### HOW TO COMPLETE THIS TASK
Pictures are to be dropped from the copy. Retype the listing exactly.
[SUPPLIED ENTRIES]
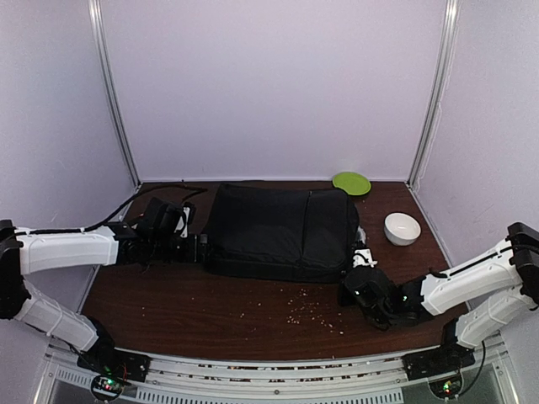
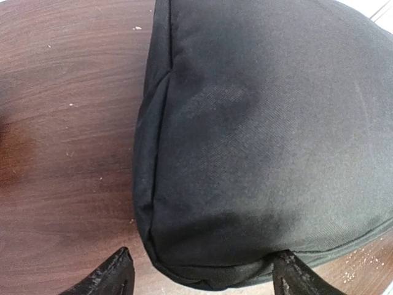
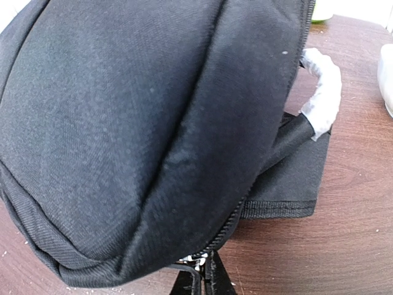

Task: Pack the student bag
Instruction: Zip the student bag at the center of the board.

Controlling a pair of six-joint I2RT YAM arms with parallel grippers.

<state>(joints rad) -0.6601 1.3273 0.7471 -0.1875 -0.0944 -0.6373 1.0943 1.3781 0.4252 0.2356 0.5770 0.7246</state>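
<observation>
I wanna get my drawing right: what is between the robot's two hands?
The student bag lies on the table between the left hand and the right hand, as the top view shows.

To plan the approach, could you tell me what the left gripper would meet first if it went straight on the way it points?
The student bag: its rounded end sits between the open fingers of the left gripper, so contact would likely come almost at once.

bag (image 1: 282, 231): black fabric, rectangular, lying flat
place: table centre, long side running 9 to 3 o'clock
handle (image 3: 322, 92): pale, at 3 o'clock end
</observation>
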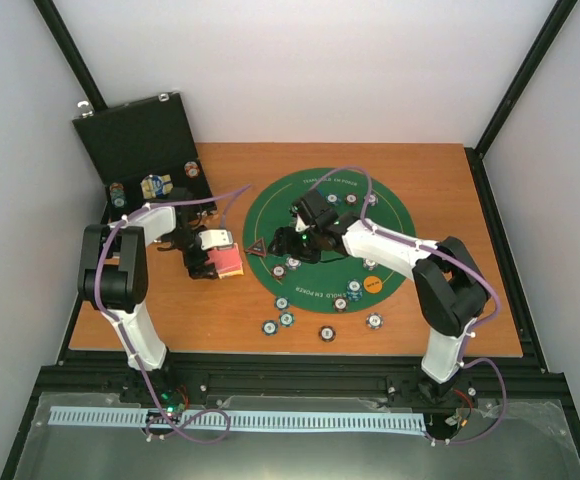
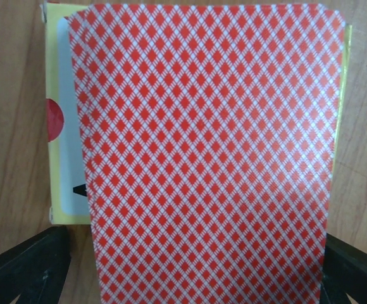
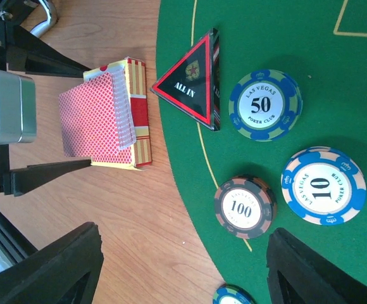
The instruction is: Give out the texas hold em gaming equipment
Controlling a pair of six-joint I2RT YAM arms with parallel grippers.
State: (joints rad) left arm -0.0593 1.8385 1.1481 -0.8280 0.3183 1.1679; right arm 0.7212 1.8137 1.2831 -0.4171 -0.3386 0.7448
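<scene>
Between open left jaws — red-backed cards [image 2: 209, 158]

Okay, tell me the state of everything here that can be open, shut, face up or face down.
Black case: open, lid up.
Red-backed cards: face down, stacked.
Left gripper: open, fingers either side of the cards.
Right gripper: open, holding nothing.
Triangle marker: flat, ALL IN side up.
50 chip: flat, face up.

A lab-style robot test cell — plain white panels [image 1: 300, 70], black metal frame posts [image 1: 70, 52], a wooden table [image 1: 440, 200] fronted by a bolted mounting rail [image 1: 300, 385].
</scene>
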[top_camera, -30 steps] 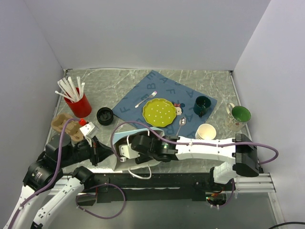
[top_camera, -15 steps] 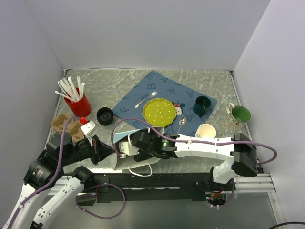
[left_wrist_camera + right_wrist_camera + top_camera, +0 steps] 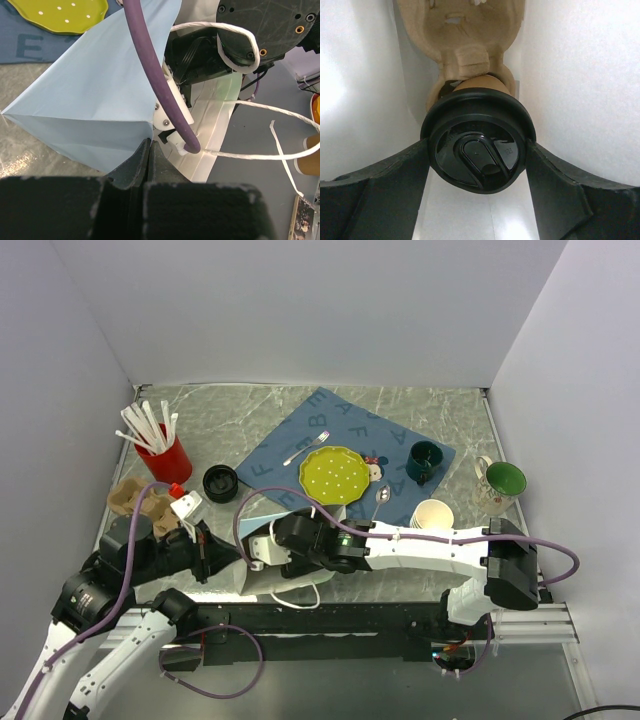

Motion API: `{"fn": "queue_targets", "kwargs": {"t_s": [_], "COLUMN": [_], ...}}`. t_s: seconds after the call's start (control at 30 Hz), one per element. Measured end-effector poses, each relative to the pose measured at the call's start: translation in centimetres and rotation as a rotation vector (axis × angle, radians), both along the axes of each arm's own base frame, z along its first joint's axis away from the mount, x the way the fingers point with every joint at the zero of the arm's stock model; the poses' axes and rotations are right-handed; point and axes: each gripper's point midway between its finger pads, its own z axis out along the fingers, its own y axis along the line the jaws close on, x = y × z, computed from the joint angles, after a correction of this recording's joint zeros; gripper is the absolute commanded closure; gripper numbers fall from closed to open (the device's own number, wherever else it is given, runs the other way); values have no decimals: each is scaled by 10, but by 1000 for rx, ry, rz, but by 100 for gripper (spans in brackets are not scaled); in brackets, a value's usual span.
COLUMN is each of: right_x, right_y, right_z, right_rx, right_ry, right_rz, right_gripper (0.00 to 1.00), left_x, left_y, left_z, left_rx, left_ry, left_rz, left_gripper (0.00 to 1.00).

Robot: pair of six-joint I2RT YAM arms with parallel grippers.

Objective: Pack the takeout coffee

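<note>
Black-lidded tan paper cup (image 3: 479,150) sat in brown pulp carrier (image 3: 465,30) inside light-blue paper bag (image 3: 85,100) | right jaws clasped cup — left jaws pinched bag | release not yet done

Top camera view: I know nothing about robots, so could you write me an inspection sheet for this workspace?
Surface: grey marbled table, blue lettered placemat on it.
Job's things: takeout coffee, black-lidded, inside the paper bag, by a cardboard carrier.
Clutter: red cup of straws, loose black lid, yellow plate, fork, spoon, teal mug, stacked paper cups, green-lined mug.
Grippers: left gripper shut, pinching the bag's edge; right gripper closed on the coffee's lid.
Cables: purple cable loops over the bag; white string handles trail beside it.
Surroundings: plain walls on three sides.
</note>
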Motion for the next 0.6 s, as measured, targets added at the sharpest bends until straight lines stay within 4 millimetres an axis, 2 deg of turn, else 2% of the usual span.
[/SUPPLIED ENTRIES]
### FINAL ANSWER
Task: Pack the student bag
Instruction: Zip the student bag at the center of the board.

Controlling a pair of six-joint I2RT YAM arms with parallel grippers.

<state>(joints rad) -0.6601 1.3273 0.7471 -0.1875 -0.0944 -0.6373 1.0943 1.3781 0.4252 0.2356 0.5770 0.7246</state>
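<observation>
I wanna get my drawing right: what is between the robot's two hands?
The student bag lies on the table between the left hand and the right hand, as the top view shows.

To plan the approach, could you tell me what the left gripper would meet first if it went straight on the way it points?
The student bag: its rounded end sits between the open fingers of the left gripper, so contact would likely come almost at once.

bag (image 1: 282, 231): black fabric, rectangular, lying flat
place: table centre, long side running 9 to 3 o'clock
handle (image 3: 322, 92): pale, at 3 o'clock end
</observation>
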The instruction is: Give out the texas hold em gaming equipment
Controlling a pair of six-joint I2RT YAM arms with parallel grippers.
State: (joints rad) left arm -0.0593 1.8385 1.1481 -0.8280 0.3183 1.1679; right arm 0.7212 1.8137 1.2831 -0.4171 -0.3386 0.7448
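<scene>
Between open left jaws — red-backed cards [image 2: 209, 158]

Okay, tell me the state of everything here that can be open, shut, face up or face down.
Black case: open, lid up.
Red-backed cards: face down, stacked.
Left gripper: open, fingers either side of the cards.
Right gripper: open, holding nothing.
Triangle marker: flat, ALL IN side up.
50 chip: flat, face up.

A lab-style robot test cell — plain white panels [image 1: 300, 70], black metal frame posts [image 1: 70, 52], a wooden table [image 1: 440, 200] fronted by a bolted mounting rail [image 1: 300, 385].
</scene>
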[top_camera, -30 steps] 
[top_camera, -15 steps] 
[left_wrist_camera + right_wrist_camera + top_camera, +0 steps] 

Motion API: `{"fn": "queue_targets", "kwargs": {"t_s": [_], "COLUMN": [_], ...}}`. t_s: seconds after the call's start (control at 30 Hz), one per element. Measured end-effector poses, each relative to the pose measured at the call's start: translation in centimetres and rotation as a rotation vector (axis × angle, radians), both along the axes of each arm's own base frame, z along its first joint's axis away from the mount, x the way the fingers point with every joint at the zero of the arm's stock model; the poses' axes and rotations are right-handed; point and axes: each gripper's point midway between its finger pads, its own z axis out along the fingers, its own y axis along the line the jaws close on, x = y × z, computed from the joint angles, after a correction of this recording's joint zeros; gripper is the absolute commanded closure; gripper numbers fall from closed to open (the device's own number, wherever else it is given, runs the other way); values have no decimals: each is scaled by 10, but by 1000 for rx, ry, rz, but by 100 for gripper (spans in brackets are not scaled); in brackets, a value's usual span.
COLUMN is each of: right_x, right_y, right_z, right_rx, right_ry, right_rz, right_gripper (0.00 to 1.00), left_x, left_y, left_z, left_rx, left_ry, left_rz, left_gripper (0.00 to 1.00).

Robot: pair of six-joint I2RT YAM arms with parallel grippers.

Objective: Pack the takeout coffee

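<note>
Black-lidded tan paper cup (image 3: 479,150) sat in brown pulp carrier (image 3: 465,30) inside light-blue paper bag (image 3: 85,100) | right jaws clasped cup — left jaws pinched bag | release not yet done

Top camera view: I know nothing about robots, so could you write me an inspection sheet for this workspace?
Surface: grey marbled table, blue lettered placemat on it.
Job's things: takeout coffee, black-lidded, inside the paper bag, by a cardboard carrier.
Clutter: red cup of straws, loose black lid, yellow plate, fork, spoon, teal mug, stacked paper cups, green-lined mug.
Grippers: left gripper shut, pinching the bag's edge; right gripper closed on the coffee's lid.
Cables: purple cable loops over the bag; white string handles trail beside it.
Surroundings: plain walls on three sides.
</note>
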Motion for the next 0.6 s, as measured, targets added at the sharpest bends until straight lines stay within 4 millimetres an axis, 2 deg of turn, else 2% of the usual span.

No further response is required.